Give the listing again, word for word.
"""
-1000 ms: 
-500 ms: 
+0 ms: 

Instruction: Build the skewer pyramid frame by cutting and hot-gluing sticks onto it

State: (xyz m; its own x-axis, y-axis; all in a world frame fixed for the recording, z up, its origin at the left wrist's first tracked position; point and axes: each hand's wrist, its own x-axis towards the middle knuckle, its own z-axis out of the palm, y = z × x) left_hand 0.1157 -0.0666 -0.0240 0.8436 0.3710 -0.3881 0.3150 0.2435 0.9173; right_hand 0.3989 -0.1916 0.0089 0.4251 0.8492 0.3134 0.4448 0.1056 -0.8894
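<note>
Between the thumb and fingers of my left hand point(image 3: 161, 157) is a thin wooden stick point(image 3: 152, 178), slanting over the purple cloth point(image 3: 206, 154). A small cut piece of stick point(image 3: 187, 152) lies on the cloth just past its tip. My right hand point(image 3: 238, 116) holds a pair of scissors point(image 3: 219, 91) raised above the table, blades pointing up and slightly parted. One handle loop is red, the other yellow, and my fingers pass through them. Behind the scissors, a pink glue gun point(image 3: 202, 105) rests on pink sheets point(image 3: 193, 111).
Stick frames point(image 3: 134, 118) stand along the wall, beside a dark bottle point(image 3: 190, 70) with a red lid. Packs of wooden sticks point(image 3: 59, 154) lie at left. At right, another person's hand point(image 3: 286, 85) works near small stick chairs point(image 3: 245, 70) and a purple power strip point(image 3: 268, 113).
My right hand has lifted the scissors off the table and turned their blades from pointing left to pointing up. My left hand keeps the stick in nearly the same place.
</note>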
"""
* _RESPONSE TO THIS EXERCISE_
-1000 ms: 
-500 ms: 
+0 ms: 

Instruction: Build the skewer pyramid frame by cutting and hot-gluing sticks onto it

State: (xyz m; its own x-axis, y-axis; all in a world frame fixed for the recording, z up, its origin at the left wrist's first tracked position; point and axes: each hand's wrist, its own x-axis towards the middle knuckle, its own z-axis out of the palm, y = z × x) left_hand 0.1157 -0.0666 -0.0240 0.8436 0.3710 -0.3881 0.3150 0.2435 0.9173; right_hand 0.3989 -0.1916 0.0089 0.4251 0.8492 0.3134 0.4448 0.1056 -0.8894
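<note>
Between the thumb and fingers of my left hand point(image 3: 161, 157) is a thin wooden stick point(image 3: 152, 178), slanting over the purple cloth point(image 3: 206, 154). A small cut piece of stick point(image 3: 187, 152) lies on the cloth just past its tip. My right hand point(image 3: 238, 116) holds a pair of scissors point(image 3: 219, 91) raised above the table, blades pointing up and slightly parted. One handle loop is red, the other yellow, and my fingers pass through them. Behind the scissors, a pink glue gun point(image 3: 202, 105) rests on pink sheets point(image 3: 193, 111).
Stick frames point(image 3: 134, 118) stand along the wall, beside a dark bottle point(image 3: 190, 70) with a red lid. Packs of wooden sticks point(image 3: 59, 154) lie at left. At right, another person's hand point(image 3: 286, 85) works near small stick chairs point(image 3: 245, 70) and a purple power strip point(image 3: 268, 113).
My right hand has lifted the scissors off the table and turned their blades from pointing left to pointing up. My left hand keeps the stick in nearly the same place.
</note>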

Work on the exercise is complete.